This summary is based on the fourth quarter fiscal 2006 earnings call conducted by AT&T Inc. (T) on January 25, 2007.
Management:
Chairman and CEO: Ed Whitacre
CFO: Rick Lindner
SVP of Finance, Southeast Region: Ray Winborne
IR: Rich Dietz
Key Investor Issues:
- Full year adjusted EPS was up 36% versus 2005.
- Adjusted Q4 operating income margin was 18.2%, an increase of 190 basis points from a year ago quarter.
- The management plans to return $7 billion to shareholders through share repurchases in 2007.
Fourth-Quarter Financial Highlights:
The management reported that the BellSouth merger closed on December 29, 2006.
- The quarterly results include just two days from BellSouth operations and two days of Cingular results reflecting the company’s 100% post merger ownership.
- The impact of those days on the reported and adjusted Q4 EPS was immaterial.
- BellSouth’s operating results for the two days after the merger close were included in the other segment.
- The management has raised its outlook for BellSouth merger synergies from the earlier forecast of $18 billion to $23 billion.
- The small business revenues grew 9.1% and large businesses revenues rose 3%.
- The consumer revenue was down less than 1% due to the discontinuation of DSL regulatory cost recovery fees.
- The wholesales revenue dipped 4.6% due to the declines in UNEP lines.
- The revenues in the advertising and publishing segment grew 8.9% or 5.7% when adjusted for last year’s Katrina credits.
- The electronic media sales growth of more than 40%, as well as stable print revenue contributed to these results.
- BellSouth’s advertising and publishing operating margin firmed to 48.3%.
- For the full year, BellSouth generated free cash flow of $3.7 billion.
- The cash flow after dividends was $1.6 billion.
- At the BellSouth communications group, data revenues rose 5.8% driven by DSL, emerging data products and wireless transport.
- The DSL lines increased 26% with a 183,000 added during the quarter.
- The DSL revenues grew 17% due to increased customers and a positive mix shift to 3mega and higher-speed products.
- During the quarter, BellSouth maintained a strong margin of 25.7%, an increase of 380 basis points on a year-on-year basis.

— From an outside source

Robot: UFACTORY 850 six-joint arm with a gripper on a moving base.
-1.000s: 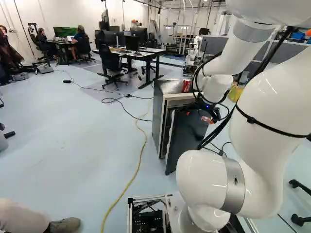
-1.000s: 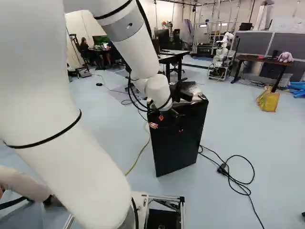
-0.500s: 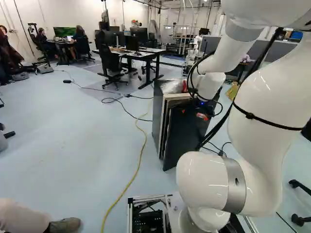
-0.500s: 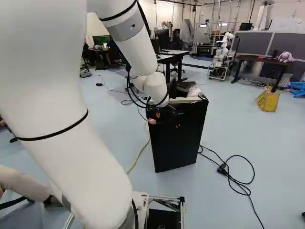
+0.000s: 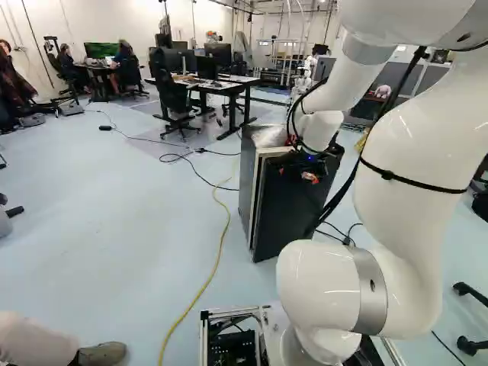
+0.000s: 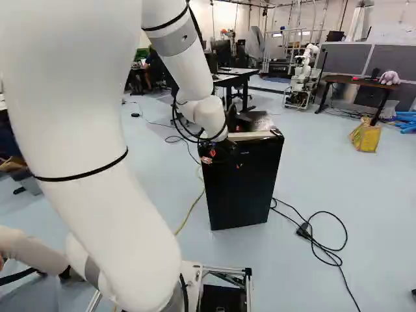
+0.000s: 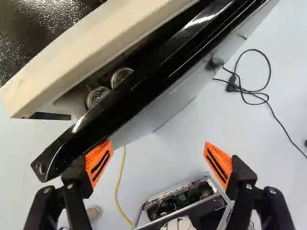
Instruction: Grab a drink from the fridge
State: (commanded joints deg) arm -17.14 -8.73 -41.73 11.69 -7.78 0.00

- An estimated 140 basis points of the year-over-year improvement is attributable to lessened storm activity in 2006.
- Beyond that, margin expansion was helped by greater scale in broadband data and long-distance services coupled with year-over-year cost reductions.
The quarterly adjusted EPS was 61 cents and reported EPS was 50 cents.
- The management reported that adding back 5 cents of Cingular merger costs, another 5 cents of AT&T merger costs and 1 cent of initial BellSouth merger integration costs results in an adjusted EPS of 61 cents.
- In the fourth quarter of 2005, reported EPS was 46 cents.
- Adding back 8 cents of Cingular merger and storm related costs, 16 cents of AT&T merger costs, 2 cents of non-merger severance and a gain of 25 cents from 2005 tax settlements results in adjusted EPS of 48 cents.
- The EPS drivers include wireless where revenue growth is accelerating and margins continue to ramp up.
- The second driver is wireline where solid results from merger integration have driven margin expansion.
The $10 billion share repurchase plan is on track for completion by the end of the year.
- The company repurchased $1.3 billion worth of its shares in Q4, bringing the full year total to $2.7 billion.
- The company remains with a balance of more than $7 billion in repurchase in 2007.
- In December, the company increased the dividend by 6.8% and that’s doubled the increase of the past few years.
The management highlighted the five operational priorities for the remainder of the year.
- The first priority relates to strengthening the company’s lead in wireless, including further margin expansion.
- Upon acquisition of AT&T two years back, management emphasized the goal of building the best wireless company in the business.
- The company is an industry leader in wireless flow share and other leading companies are benchmarking against the company.
- The second priority is to lead in business and return enterprise to top-line growth.
- The management is expanding its reaching capabilities.
- The third priority relates to strengthening the company’s position as provider of choice for smaller and medium business customers.
- Over the past year, the management has accelerated revenue growth rates into double-digits.